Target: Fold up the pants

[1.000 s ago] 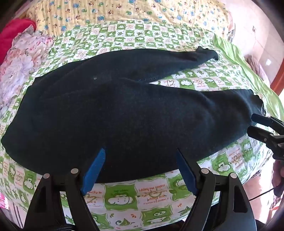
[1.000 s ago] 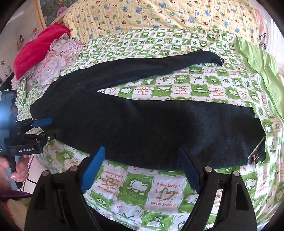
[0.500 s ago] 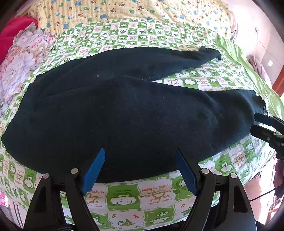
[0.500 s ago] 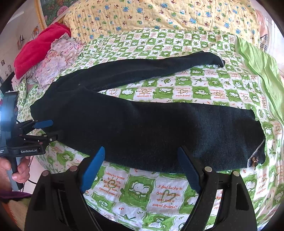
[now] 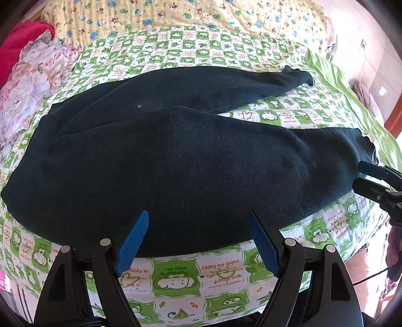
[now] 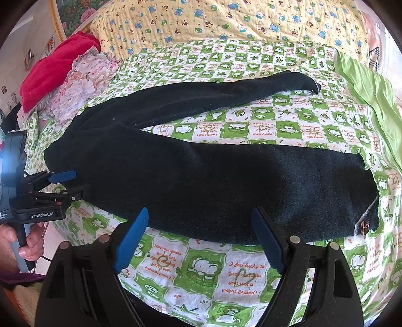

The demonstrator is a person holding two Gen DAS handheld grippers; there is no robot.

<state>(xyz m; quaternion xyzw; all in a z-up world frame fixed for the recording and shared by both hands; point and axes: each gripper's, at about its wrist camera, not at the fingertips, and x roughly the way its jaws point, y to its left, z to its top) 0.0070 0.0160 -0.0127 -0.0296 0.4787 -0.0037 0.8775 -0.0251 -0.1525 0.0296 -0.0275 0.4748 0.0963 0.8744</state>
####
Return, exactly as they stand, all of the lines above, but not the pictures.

SOLUTION:
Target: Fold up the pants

[1.000 s ago] 
[1.000 s ago] 
[0.500 s ago] 
[0.500 s ago] 
[now] 
[now] 

The demonstrator is a person holding two Gen DAS handheld grippers; there is no robot.

<state>(xyz m; quaternion xyzw; all in a z-up world frame fixed for the recording and shared by both hands; point and axes: each gripper's, at about its wrist camera, not at the fingertips, and x roughly the way its jaws point, y to its left, z to its top) 0.0070 0.0160 -0.0127 -0.0296 0.4787 -0.0037 0.8775 -0.0251 -0.1525 0.0296 -0.0275 0.4748 0.0963 0.8744</state>

This answer is now complete.